▶ _Work request_
Word for word, transcribe the material below from its first line to the line with "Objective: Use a", both included.

▶ _Provided data_
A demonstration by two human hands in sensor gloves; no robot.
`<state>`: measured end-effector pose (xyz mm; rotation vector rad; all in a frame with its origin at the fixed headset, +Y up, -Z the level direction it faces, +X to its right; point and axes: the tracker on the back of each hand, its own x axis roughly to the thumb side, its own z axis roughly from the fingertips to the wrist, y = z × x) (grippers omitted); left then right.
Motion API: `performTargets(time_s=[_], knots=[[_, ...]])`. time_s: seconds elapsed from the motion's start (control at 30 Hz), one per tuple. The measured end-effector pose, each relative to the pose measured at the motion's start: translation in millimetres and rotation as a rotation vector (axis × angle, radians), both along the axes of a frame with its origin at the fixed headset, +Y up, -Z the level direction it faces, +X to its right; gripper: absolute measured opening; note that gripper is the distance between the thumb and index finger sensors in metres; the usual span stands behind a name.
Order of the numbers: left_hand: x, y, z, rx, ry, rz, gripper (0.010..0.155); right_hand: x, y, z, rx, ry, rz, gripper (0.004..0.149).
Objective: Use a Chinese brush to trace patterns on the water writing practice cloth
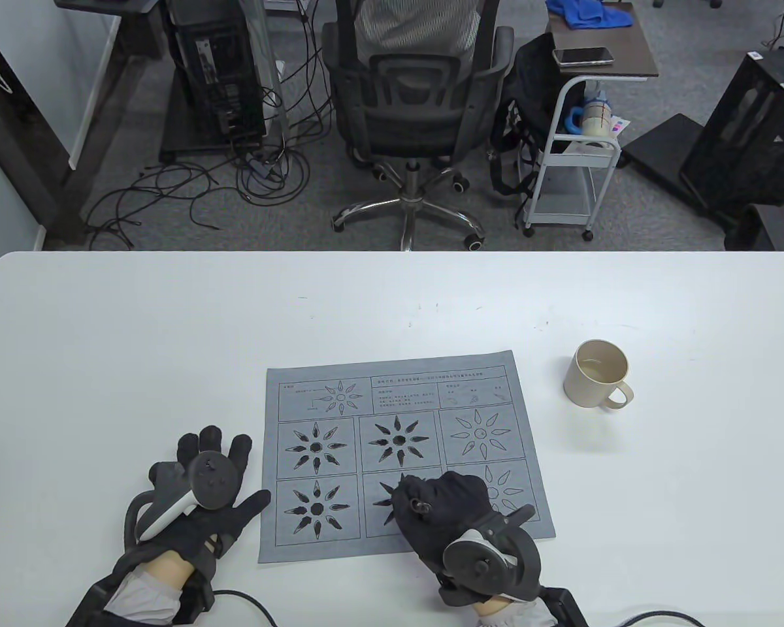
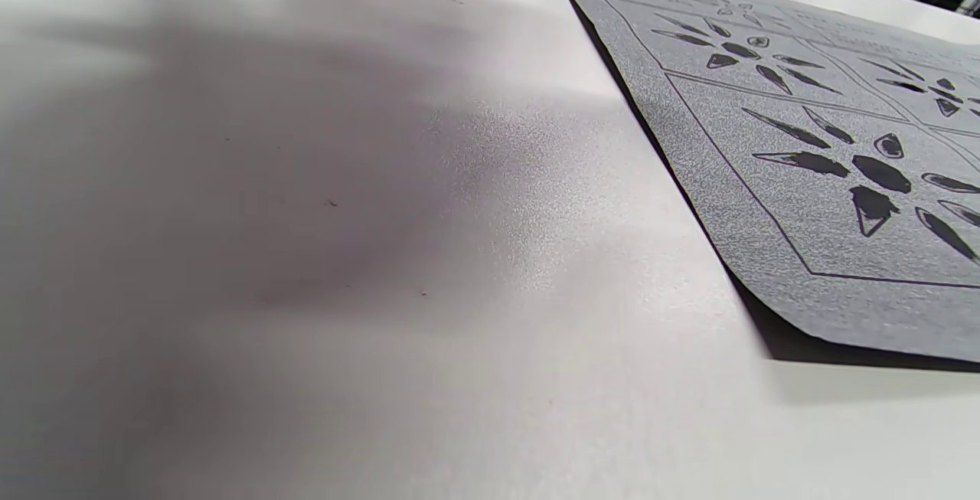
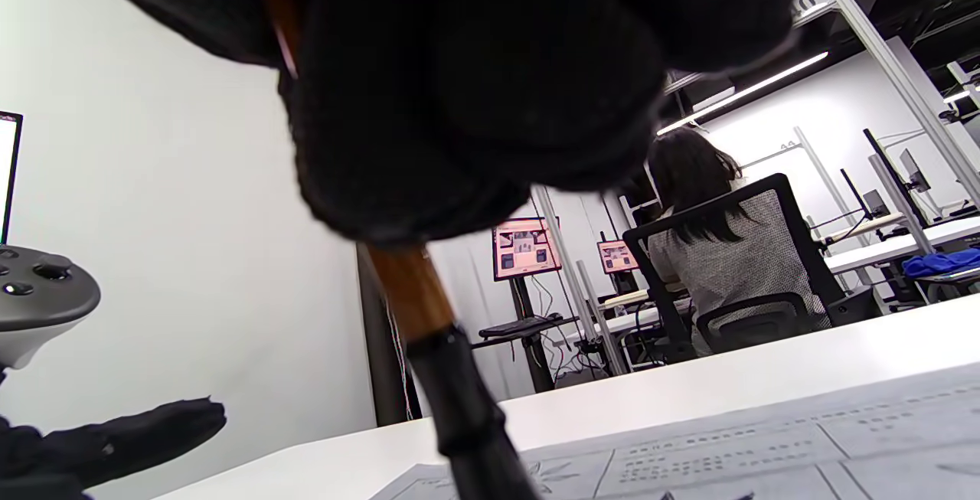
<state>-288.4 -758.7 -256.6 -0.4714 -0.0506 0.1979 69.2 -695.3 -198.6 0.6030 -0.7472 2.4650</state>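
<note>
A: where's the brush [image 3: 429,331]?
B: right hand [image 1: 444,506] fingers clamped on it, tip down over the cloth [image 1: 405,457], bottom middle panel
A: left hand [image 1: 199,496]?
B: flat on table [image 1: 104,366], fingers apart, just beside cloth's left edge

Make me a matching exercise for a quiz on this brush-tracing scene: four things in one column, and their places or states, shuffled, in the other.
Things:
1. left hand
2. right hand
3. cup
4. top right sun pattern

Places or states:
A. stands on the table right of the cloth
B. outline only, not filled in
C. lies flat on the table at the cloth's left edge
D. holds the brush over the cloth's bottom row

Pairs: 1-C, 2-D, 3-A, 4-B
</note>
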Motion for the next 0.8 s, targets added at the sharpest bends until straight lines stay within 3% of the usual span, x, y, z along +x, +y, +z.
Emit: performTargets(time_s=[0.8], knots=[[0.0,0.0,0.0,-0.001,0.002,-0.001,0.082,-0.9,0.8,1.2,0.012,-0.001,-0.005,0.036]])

▶ _The completed task_
A demonstration by two human hands in sensor gloves; no robot.
`<state>`: measured end-effector pose (xyz mm; rotation vector rad; all in a frame with its origin at the fixed headset, +Y up, -Z the level direction it faces, +X to its right; point and axes: the tracker on the back of each hand, its own x axis roughly to the thumb side, its own z axis roughly from the fingertips to the wrist, y = z × x) (grippers omitted); left then right.
Motion API: `performTargets(time_s=[_], knots=[[_, ...]])`. time_s: seconds elapsed from the motion's start (control at 30 Hz), one per tuple. The measured end-effector pose, each relative to the pose measured at the motion's start: translation in millimetres and rotation as a rotation vector (axis × angle, radians), both along the axes of a frame with its origin at the fixed headset, +Y up, -Z the level direction it faces, +X to its right; gripper: absolute measured opening; note that gripper is the distance between the thumb and index finger sensors in metres; the usual span stands behind a name.
Order of the numbers: left_hand: x, y, z, rx, ry, rz, gripper (0.010..0.155); right_hand: x, y, z, rx, ry, rz, gripper (0.004..0.149).
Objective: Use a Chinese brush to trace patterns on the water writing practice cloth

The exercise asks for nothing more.